Abstract

In addition to air pollution, environmental noise has become one of the major hazards for citizens, being Road Traffic Noise (RTN) as its main source in urban areas. Recently, low-cost Wireless Acoustic Sensor Networks (WASNs) have become an alternative to traditional strategic noise mapping in cities. In order to monitor RTN solely, WASN-based approaches should automatize the off-line removal of those events unrelated to regular road traffic (e.g., sirens, airplanes, trams, etc.). Within the LIFE DYNAMAP project, 15 urban Anomalous Noise Events (ANEs) were described through an expert-based recording campaign. However, that work only focused on the overall analysis of the events gathered during non-sequential diurnal periods. As a step forward to characterize the temporal and local particularities of urban ANEs in real acoustic environments, this work analyses their distribution between day (06:00–22:00) and night (22:00–06:00) in narrow (1 lane) and wide (more than 1 lane) streets. The study is developed on a manually-labelled 151-h acoustic database obtained from the 24-nodes WASN deployed across DYNAMAP’s Milan pilot area during a weekday and a weekend day. Results confirm the unbalanced nature of the problem (RTN represents 83.5% of the data), while identifying 26 ANE subcategories mainly derived from pedestrians, animals, transports and industry. Their presence depends more significantly on the time period than on the street type, as most events have been observed in the day-time during the weekday, despite being especially present in narrow streets.

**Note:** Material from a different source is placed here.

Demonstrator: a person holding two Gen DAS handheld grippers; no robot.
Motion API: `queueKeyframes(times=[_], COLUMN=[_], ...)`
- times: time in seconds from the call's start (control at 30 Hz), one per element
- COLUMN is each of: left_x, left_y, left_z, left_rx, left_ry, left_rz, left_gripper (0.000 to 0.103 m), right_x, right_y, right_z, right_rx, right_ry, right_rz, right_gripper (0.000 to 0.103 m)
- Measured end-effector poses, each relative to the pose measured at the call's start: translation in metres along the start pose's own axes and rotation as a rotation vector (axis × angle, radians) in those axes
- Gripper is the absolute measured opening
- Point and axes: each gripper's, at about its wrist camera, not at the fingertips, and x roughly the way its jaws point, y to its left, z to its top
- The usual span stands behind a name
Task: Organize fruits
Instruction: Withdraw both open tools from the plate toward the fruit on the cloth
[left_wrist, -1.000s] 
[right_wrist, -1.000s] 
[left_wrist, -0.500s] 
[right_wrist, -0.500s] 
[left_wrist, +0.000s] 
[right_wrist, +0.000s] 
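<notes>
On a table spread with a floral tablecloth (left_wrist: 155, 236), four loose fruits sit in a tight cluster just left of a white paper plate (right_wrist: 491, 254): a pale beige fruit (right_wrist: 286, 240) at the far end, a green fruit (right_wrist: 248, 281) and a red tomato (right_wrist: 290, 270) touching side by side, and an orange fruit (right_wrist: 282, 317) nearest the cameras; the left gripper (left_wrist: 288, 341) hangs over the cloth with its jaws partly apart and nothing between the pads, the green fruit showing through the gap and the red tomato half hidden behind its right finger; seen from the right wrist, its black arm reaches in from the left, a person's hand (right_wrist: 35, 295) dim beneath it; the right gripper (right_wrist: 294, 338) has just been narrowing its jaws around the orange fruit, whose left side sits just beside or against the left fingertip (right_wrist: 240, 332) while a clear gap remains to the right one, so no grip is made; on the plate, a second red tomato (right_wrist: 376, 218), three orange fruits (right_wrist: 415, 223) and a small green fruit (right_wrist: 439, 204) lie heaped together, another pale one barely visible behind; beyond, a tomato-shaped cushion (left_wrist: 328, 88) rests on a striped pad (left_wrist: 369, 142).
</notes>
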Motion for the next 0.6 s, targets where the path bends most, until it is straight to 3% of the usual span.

Moreover, although ANEs show quite similar median durations regardless of time and location in general terms, they usually present higher median signal-to-noise ratios at night, mainly on the weekend, which becomes especially relevant for the WASN-based computation of equivalent RTN levels.

Highlights

  • Nowadays, 55% of people is living in urban areas, a percentage that is expected to grow to around 70% by 2050 according to the United Nations [1]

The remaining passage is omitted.